PROBLEM REQUIREMENTS
Below are records; give the number of their lines that contain "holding", and only that number.

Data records
━━━━━━━━━━━━━━━━━━━━━━━━━━━━━━

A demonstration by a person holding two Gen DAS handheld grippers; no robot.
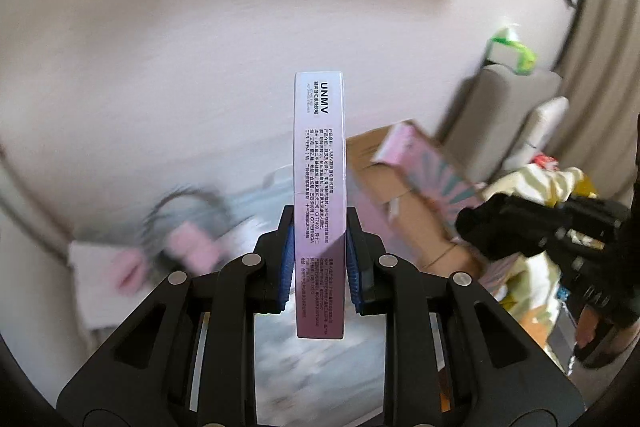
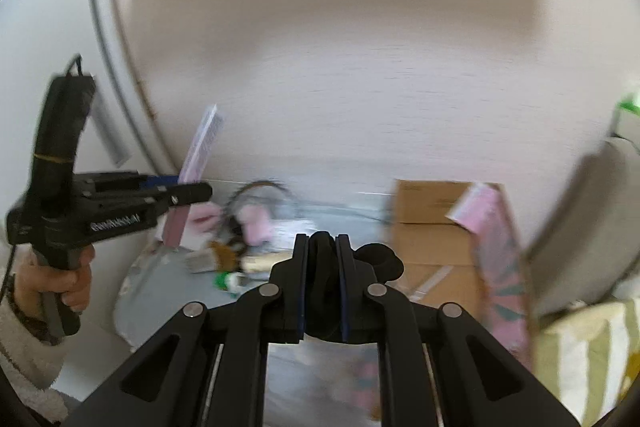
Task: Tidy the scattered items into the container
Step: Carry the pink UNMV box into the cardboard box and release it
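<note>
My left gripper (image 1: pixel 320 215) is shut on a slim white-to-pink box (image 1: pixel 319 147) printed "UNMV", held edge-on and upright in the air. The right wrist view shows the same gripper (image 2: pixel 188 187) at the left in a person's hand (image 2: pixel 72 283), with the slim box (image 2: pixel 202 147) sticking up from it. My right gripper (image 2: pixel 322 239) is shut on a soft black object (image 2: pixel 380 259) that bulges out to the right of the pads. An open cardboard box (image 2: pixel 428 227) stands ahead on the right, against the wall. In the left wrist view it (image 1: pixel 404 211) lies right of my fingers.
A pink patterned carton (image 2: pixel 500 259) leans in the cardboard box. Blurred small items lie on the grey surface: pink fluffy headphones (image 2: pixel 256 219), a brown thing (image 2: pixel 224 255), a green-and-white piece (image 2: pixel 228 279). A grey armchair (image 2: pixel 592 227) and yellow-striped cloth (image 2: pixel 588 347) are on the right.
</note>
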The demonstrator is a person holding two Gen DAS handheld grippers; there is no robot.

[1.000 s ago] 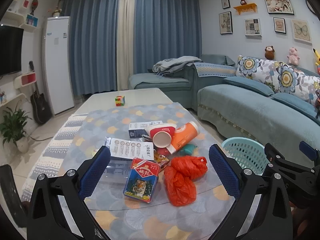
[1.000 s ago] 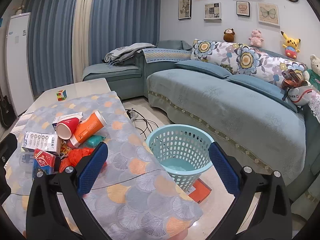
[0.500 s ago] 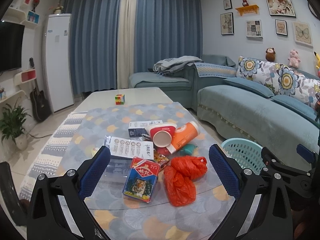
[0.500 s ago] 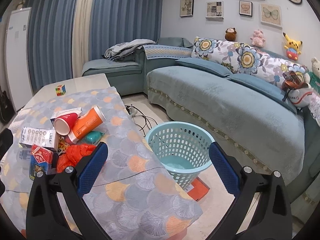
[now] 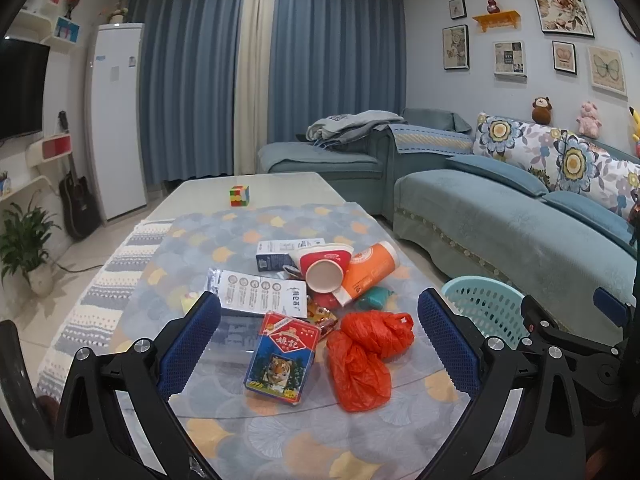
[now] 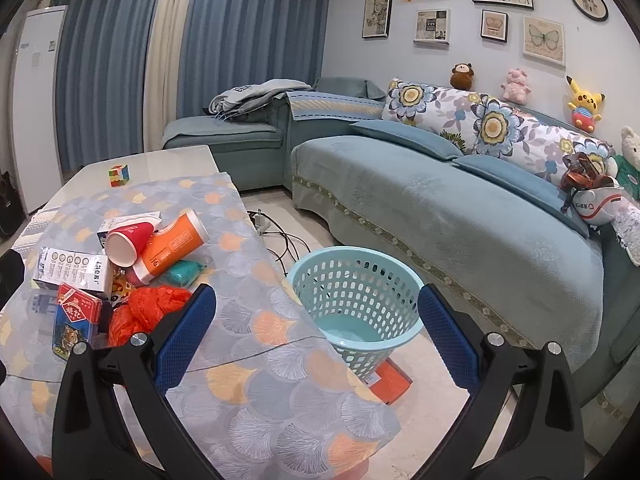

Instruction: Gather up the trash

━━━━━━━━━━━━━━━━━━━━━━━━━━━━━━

RESPONSE BOX
2